Allow me to introduce the Tatzelwurm. He’s a pleasant sort of fellow who haunts places like Austria, Germany, and the Alps region, thus earning the appropriate moniker of the Alps Dragon. And with a nickname like that, it’s impossible not to fall in love with this charming cryptid.
So what, might you wonder, does this top hat and tails gentleman look like? Depends on who you ask. Some portray the Tatzelwurm as an overlong snake. Other says it’s dichotomous like a centaur, sporting the front half of a cat and the back half of the aforementioned snake. Yet another depiction puts it somewhere among the distant relatives of an alligator or Gila monster. Personally, I’m a huge fan of any creature whose descriptions oscillate from feline to lizard. Either the Tatzelwurm is the Mystique of cryptids or people take one quick glance and run, then try to cobble together a story after the fact. For the sake of our field’s future directions, we need to consider training cryptozoology sketch artists. That might avoid a bit of this perennial confusion.

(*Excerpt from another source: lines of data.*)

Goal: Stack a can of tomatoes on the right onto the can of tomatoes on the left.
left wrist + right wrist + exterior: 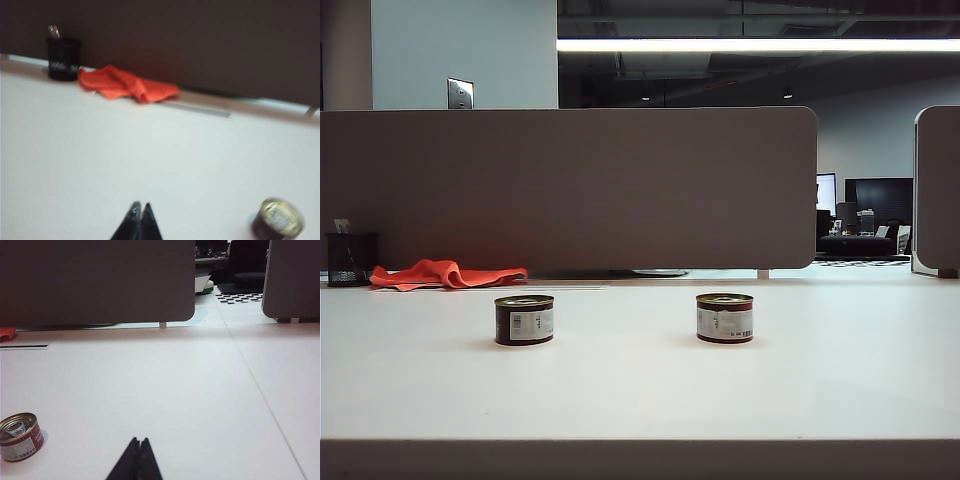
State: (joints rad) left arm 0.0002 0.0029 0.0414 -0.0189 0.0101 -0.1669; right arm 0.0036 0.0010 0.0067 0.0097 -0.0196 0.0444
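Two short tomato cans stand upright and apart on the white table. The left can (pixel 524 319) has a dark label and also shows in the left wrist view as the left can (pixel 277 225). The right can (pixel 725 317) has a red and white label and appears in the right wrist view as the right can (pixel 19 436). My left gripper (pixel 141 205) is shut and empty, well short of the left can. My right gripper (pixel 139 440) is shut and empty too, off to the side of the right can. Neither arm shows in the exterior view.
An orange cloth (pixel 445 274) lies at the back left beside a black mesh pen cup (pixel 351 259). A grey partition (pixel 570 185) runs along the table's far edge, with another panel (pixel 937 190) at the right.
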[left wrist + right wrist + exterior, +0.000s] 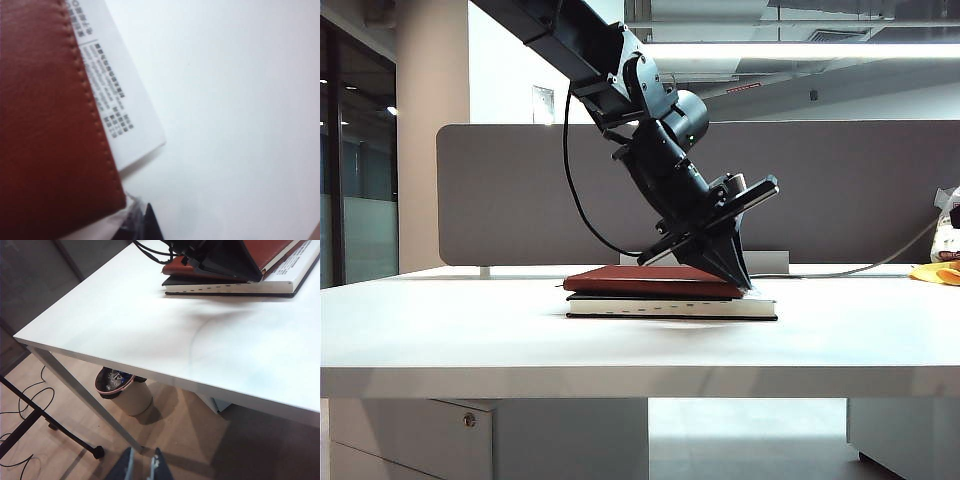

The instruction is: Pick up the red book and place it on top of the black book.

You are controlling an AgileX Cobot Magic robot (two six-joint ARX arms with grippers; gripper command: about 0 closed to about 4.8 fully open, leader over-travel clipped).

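Maroon red book [650, 279] lies on the black book [670, 306]; left hand [740, 280], closed, pins its three-o'clock edge; right hand [141, 466] idles half-open, empty, off the desk [620, 340].

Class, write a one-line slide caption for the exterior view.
Left hand, shut, rests on the red book stacked atop the black book.

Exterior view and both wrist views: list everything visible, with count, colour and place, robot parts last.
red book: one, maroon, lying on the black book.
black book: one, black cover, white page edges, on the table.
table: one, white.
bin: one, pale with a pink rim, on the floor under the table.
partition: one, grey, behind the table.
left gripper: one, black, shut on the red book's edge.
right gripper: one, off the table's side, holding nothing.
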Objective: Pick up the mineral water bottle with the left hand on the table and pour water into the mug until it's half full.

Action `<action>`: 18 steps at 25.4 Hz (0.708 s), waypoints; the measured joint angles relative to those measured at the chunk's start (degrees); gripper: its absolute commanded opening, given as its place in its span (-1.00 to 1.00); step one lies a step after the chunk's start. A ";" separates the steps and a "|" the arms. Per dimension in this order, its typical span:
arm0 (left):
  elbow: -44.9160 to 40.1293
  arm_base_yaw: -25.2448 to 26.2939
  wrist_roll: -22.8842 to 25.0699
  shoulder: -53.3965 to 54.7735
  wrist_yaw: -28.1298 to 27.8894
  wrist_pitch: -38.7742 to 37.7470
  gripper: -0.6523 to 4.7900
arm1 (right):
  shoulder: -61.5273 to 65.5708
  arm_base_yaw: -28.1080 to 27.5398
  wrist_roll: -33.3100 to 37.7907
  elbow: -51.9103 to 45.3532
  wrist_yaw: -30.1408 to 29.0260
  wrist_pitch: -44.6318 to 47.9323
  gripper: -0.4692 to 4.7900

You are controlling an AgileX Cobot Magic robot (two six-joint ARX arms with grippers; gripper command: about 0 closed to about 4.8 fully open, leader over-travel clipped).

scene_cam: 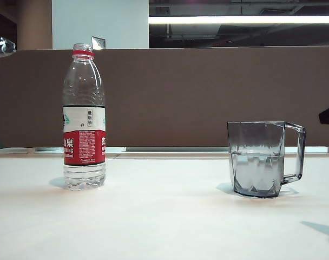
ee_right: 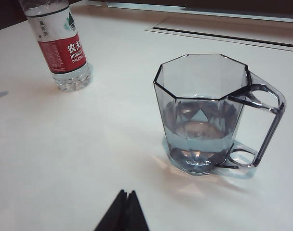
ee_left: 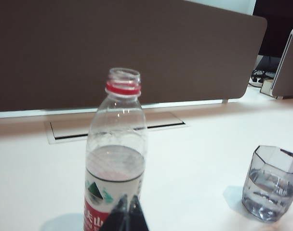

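I see the mineral water bottle (scene_cam: 84, 116) upright on the table (scene_cam: 153, 216) — open neck up — well apart from the mug (scene_cam: 260, 158). Left gripper (ee_left: 126, 202) clenched, empty, near the label; right gripper (ee_right: 126, 196) pinched together, empty, near the mug.

Uncapped mineral water bottle (scene_cam: 84, 116) upright on the table (scene_cam: 153, 216) — well apart, smoky mug (scene_cam: 260, 158) perhaps half full.
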 measured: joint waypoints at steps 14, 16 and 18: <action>0.00 17.84 0.00 -11.78 0.00 -0.28 -0.78 | 0.00 -0.02 -0.02 -0.04 0.00 0.02 -0.81; -0.02 19.71 0.00 -12.46 0.02 -0.83 -0.78 | 0.00 -0.02 -0.02 -0.02 0.00 0.02 -0.81; 0.00 21.09 0.00 -13.14 0.00 -0.79 -0.78 | 0.00 -0.02 -0.02 -0.02 0.00 0.02 -0.81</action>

Have you seen this cryptid?
The first known sighting of the Alps Dragon occurred around 1779 when Hans Fuchs was out and about in the European countryside (as these things usually go, the account is decisively vague, and Europe is about as specific as I found for the setting). Out of nowhere, two Tatzelwurms appeared, terrifying Fuchs into cardiac arrest. It’s not really clear what the Tatzels were doing or if they, like Hans, were simply out for a country stroll. Either way, the hapless human died from his fright, but not before first running all the way home, recounting exactly what he saw, and then keeling over. Considerate of him to take the time to detail the monsters in question rather than make some kind of deathbed confession or tell his family that he loved them. Much like the Dobhar Chu, a family member of Hans Fuchs memorialized the Tatzelwurm by painting the creature Fuchs described. So much for celebrating a person’s triumphs as a memorial. Let’s commemorate the deadly beast instead.

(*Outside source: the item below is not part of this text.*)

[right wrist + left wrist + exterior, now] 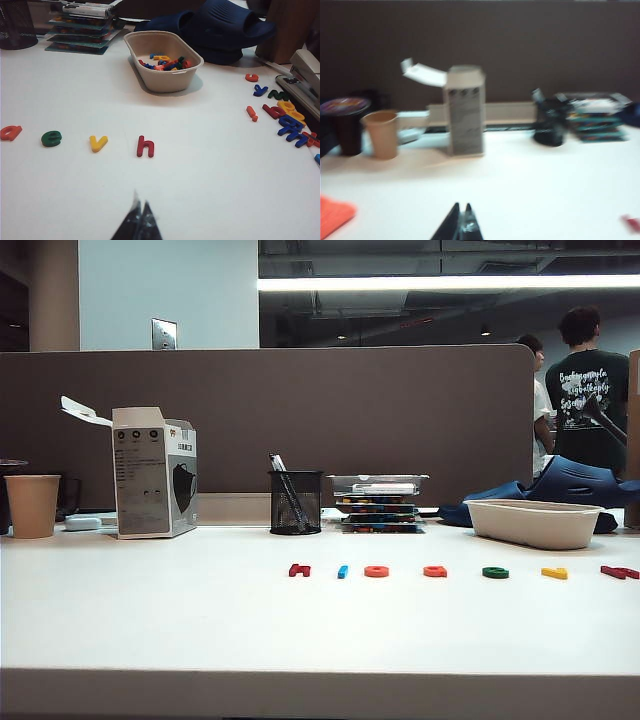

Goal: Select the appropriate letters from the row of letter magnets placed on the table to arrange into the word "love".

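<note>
Nothing has been picked yet: all seven letter magnets sit in one row across the table point(150, 630), well apart from each other, and neither arm shows in the exterior view. From the left of that view the row runs: dark red blocky letter point(299, 570), blue bar point(343, 571), orange ring point(376, 571), orange-red rounded letter point(435, 571), green e point(495, 572), yellow v point(554, 573) and a red letter point(619, 572) at the far end. The left gripper point(461, 220) hangs low over bare white surface with its fingertips pressed together and nothing between them; only a blurred reddish scrap shows at that view's edge, so the row is not within its reach yet. The right gripper point(140, 217) is likewise pinched closed and empty, nearer the action: the green e point(51, 138), the yellow v point(98, 143) and a red h point(145, 147) lie ahead of it on the table. Beyond them stands a beige tray point(165, 80) of spare letters (with more loose letters scattered off to one side). My read is that this is the opening step. The next move calls for opening one set of fingers, travelling to the blue bar, which is first in the word, and coming down squarely on a thin, flat piece.
</note>
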Controlling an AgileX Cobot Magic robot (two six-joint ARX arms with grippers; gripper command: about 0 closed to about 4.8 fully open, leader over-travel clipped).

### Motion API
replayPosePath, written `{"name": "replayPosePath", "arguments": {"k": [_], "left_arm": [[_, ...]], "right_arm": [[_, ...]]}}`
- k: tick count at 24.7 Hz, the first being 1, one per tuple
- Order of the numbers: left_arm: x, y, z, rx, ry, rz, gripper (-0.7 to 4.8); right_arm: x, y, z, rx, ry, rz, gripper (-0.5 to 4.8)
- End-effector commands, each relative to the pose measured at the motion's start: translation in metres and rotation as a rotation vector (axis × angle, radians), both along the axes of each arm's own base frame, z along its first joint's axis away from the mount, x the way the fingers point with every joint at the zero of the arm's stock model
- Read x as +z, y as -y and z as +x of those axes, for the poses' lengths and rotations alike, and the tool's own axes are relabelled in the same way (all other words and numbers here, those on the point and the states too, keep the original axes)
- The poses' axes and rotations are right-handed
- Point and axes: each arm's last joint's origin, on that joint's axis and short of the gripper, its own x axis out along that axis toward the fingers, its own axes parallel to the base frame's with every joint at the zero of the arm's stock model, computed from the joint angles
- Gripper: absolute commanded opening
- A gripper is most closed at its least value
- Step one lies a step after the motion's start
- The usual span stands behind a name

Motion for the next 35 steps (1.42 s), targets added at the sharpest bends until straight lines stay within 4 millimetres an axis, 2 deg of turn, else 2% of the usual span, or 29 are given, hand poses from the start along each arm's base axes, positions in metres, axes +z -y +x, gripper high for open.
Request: {"name": "replayPosePath", "arguments": {"k": [1,5,7,11,13,15,18,22,25,28,30,33,35], "left_arm": [[0.042,0.002,-0.019,-0.128,-0.052,-0.064,-0.05],[0.091,0.002,-0.050,-0.216,-0.154,-0.045,-0.05],[0.140,0.001,-0.072,-0.236,-0.274,0.023,-0.05],[0.192,0.002,-0.077,-0.275,-0.458,0.026,-0.05],[0.232,0.005,-0.073,-0.383,-0.526,-0.030,-0.05],[0.248,0.008,-0.070,-0.450,-0.540,-0.103,-0.05],[0.263,0.013,-0.062,-0.529,-0.579,-0.165,-0.05],[0.272,0.030,-0.037,-0.597,-0.694,-0.216,-0.05],[0.266,0.048,-0.012,-0.546,-0.796,-0.226,-0.05],[0.262,0.057,0.003,-0.530,-0.848,-0.235,-0.05],[0.260,0.067,0.019,-0.527,-0.875,-0.244,-0.05],[0.260,0.071,0.026,-0.531,-0.872,-0.281,-0.05],[0.263,0.072,0.027,-0.564,-0.846,-0.292,-0.05]], "right_arm": [[0.001,0.000,0.000,-0.004,0.022,-0.005,0.03],[0.001,0.000,0.000,-0.004,0.021,-0.004,0.03],[0.001,0.000,0.000,-0.005,0.021,-0.004,0.03],[0.001,0.000,0.000,-0.004,0.021,-0.004,0.03],[0.001,0.000,0.000,-0.005,0.021,-0.004,0.03],[0.001,0.000,0.000,-0.004,0.021,-0.004,0.03],[0.001,0.000,0.000,-0.004,0.020,-0.004,0.03],[0.001,0.000,0.000,-0.007,0.020,0.009,0.02],[0.001,0.000,0.000,-0.012,0.020,0.010,-0.01],[0.001,0.000,0.000,-0.020,0.020,0.014,-0.01],[0.002,0.001,0.000,-0.033,0.021,0.073,-0.01],[0.005,0.001,0.000,-0.039,0.027,0.105,-0.01],[0.014,0.000,-0.002,-0.042,0.044,0.134,-0.01]]}}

Fast forward to the twentieth century. Enter a photographer named Balkin. (No word on whether that’s his first name, last name, or if he’s just so awesome to need only the one name. Like Cher or Banksy.) This splendid Balkin brought back a photograph from the Alps and proceeded to tout that he captured a Tatzelwurm on film. Much hullabaloo followed, and the Berliner Illustrirte very famously commissioned an entire expedition to find and capture the elusive creature. Never mind that the picture has now gone the way of Surgeon’s Nessie photo, seeing that Balkin’s image has been almost universally declared a phony. Everyone loves to jump on a cryptid bandwagon, an understandable gambit given the inherent fun in corralling mysterious animals. No other pastime can compare.

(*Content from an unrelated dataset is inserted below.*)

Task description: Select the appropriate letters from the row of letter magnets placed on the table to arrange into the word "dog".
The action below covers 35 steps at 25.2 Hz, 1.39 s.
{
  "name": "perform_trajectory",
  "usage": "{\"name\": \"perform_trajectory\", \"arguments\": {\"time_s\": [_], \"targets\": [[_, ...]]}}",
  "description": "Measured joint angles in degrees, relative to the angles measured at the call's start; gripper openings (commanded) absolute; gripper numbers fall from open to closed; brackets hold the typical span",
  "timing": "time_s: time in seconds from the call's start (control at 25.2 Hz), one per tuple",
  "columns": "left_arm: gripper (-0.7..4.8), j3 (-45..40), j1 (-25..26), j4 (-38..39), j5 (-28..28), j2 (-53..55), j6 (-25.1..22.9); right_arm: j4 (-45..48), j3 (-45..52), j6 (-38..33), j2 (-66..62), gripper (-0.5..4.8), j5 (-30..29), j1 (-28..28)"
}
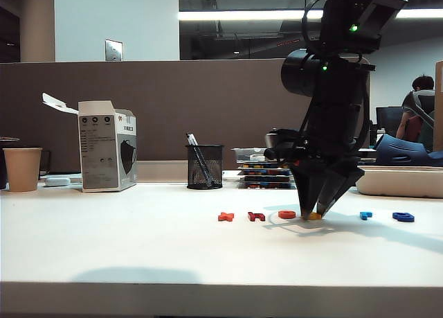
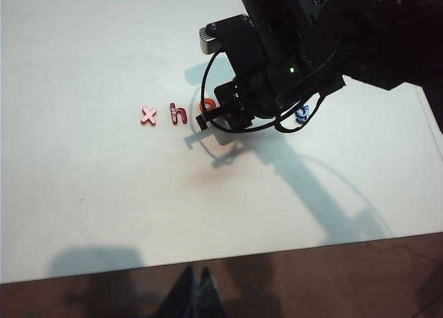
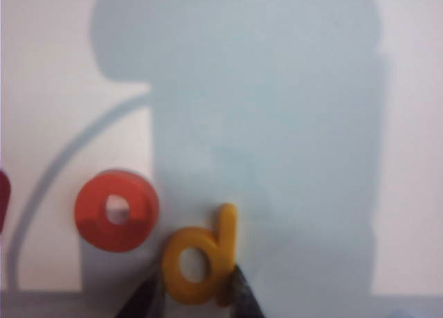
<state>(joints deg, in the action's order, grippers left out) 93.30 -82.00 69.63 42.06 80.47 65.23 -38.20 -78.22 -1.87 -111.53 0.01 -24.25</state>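
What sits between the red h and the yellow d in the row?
Only the orange o, shown in the exterior view, between the h and the d, which the right gripper straddles.

From my station the right arm (image 1: 336, 89) reads as matte black throughout, a chunky stack of housings with a round black barrel of a camera body at nine o'clock from its wrist. I see two small green indicator lights on it, one high on the upper housing and one lower by the barrel. Thin black cables loop out from the wrist and back in. The right gripper (image 1: 315, 213) ends in two dark wedge-shaped fingers (image 3: 142, 301) tapering to narrow tips. In the left wrist view the same arm shows a grey-edged block at its eleven o'clock corner, and the left gripper (image 2: 196, 294) appears only as two dark bluish tips.
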Motion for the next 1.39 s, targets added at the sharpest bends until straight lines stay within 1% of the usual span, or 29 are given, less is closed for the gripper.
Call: {"name": "perform_trajectory", "arguments": {"time_s": [0.56, 0.87, 1.07, 1.15, 1.27, 1.39], "targets": [[-0.05, 0.00, 0.00, 0.00, 0.00, 0.00, 0.00, -0.37, 0.07, 0.02, 0.20, 0.84, 0.00, -0.04], [-0.05, 0.00, 0.00, 0.00, 0.00, 0.00, 0.00, -6.05, 0.79, 0.00, 2.10, 0.84, 0.24, -0.04], [-0.05, 0.00, 0.00, 0.00, 0.00, 0.00, 0.00, -6.14, 0.68, 0.00, 5.07, 0.84, 0.00, -0.04], [-0.05, 0.00, 0.00, 0.00, 0.00, 0.00, 0.00, -6.25, 0.70, -1.64, 6.12, 0.84, -0.22, -0.09], [-0.05, 0.00, 0.00, 0.00, 0.00, 0.00, 0.00, -6.49, 0.70, -3.50, 6.84, 0.84, -3.04, -0.20], [-0.05, 0.00, 0.00, 0.00, 0.00, 0.00, 0.00, -7.17, 0.70, -5.22, 7.02, 0.84, -8.61, -0.31]]}}
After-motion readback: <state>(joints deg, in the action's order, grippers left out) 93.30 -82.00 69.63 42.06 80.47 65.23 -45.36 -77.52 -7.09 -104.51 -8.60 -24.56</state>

Sadly, the mid-twentieth century expedition discovered nothing of interest. To this day, however, sightings still occur intermittently, some as recent as 2009, and alleged Tatzel corpses pop up whenever the legend of the snake-cat begins to lag. In fact, at the turn of the millennium, one so-called Alps Dragon cadaver was dropped off at the Geneva Institute. But researchers there have been reticent about the specifics of the macabre donation, probably because they tossed the desiccated remains into the nearest biohazard trashcan minutes after an initial examination.
For his part, the Tatzelwurm has retired to a quiet life in the luxurious mountains. A storied setting for a storied snake. Or alligator. Or cat. Or snake-alligator-cat. Whatever works for the Tatzelwurm should work for us.